_Exercise prompt_: Only the lines from the one with "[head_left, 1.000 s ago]" to the end of the data, both ends included, should be output, exactly as they stand and without pictures.
***** Dataset section *****
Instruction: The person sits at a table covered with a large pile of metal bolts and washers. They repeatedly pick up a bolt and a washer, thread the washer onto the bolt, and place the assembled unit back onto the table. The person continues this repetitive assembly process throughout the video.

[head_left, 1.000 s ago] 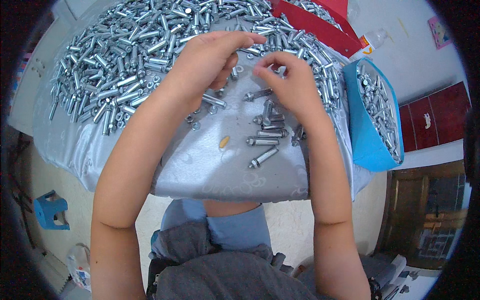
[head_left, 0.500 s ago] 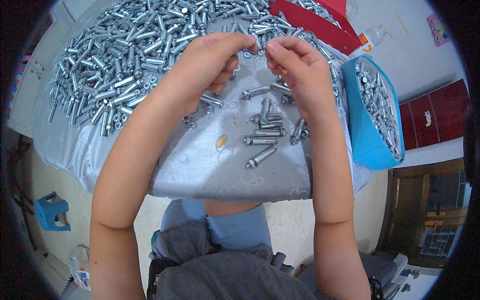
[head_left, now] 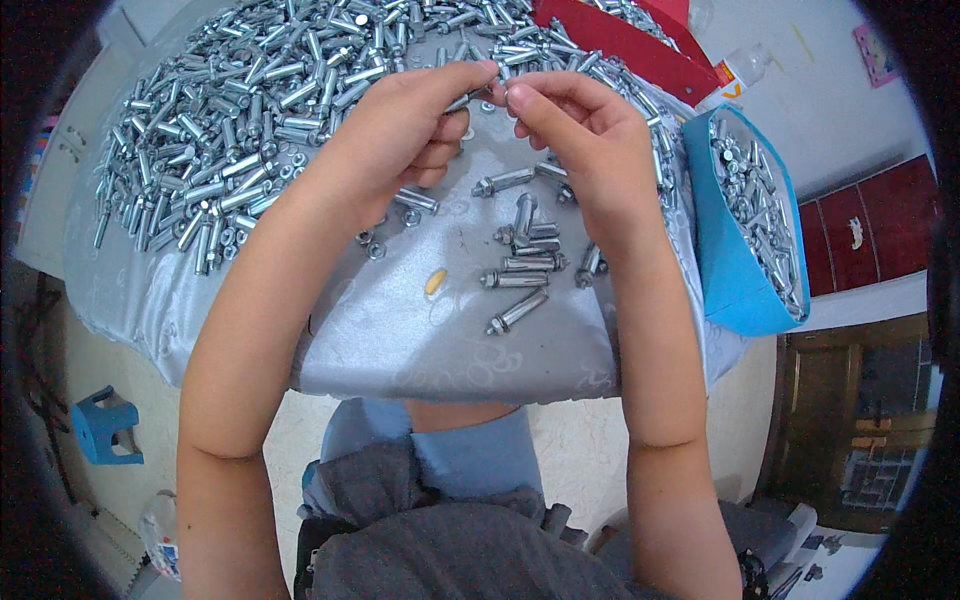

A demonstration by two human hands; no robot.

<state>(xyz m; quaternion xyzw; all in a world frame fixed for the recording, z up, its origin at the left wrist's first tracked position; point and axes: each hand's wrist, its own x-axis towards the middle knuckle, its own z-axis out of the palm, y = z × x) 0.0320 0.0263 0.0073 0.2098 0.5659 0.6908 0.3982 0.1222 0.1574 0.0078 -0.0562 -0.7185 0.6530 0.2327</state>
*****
_Output for this exercise_:
[head_left, 1.000 s ago] 
[head_left, 0.500 s ago] 
[head_left, now] 

A demonstration by two human hands; no robot.

<state>(xyz m; quaternion xyzw; all in a world frame fixed for the recording, z up, its origin at the left wrist's first tracked position; point and axes: each hand's wrist, its own x-axis towards the middle knuckle, its own z-axis out of the palm, y = z × x) 0.0320 0.0263 0.0073 0.2098 0.5659 0.6908 0.3982 0.1222 0.1574 0.0078 -0.0562 -0.7185 0.6530 0.2327</state>

This output is now finished.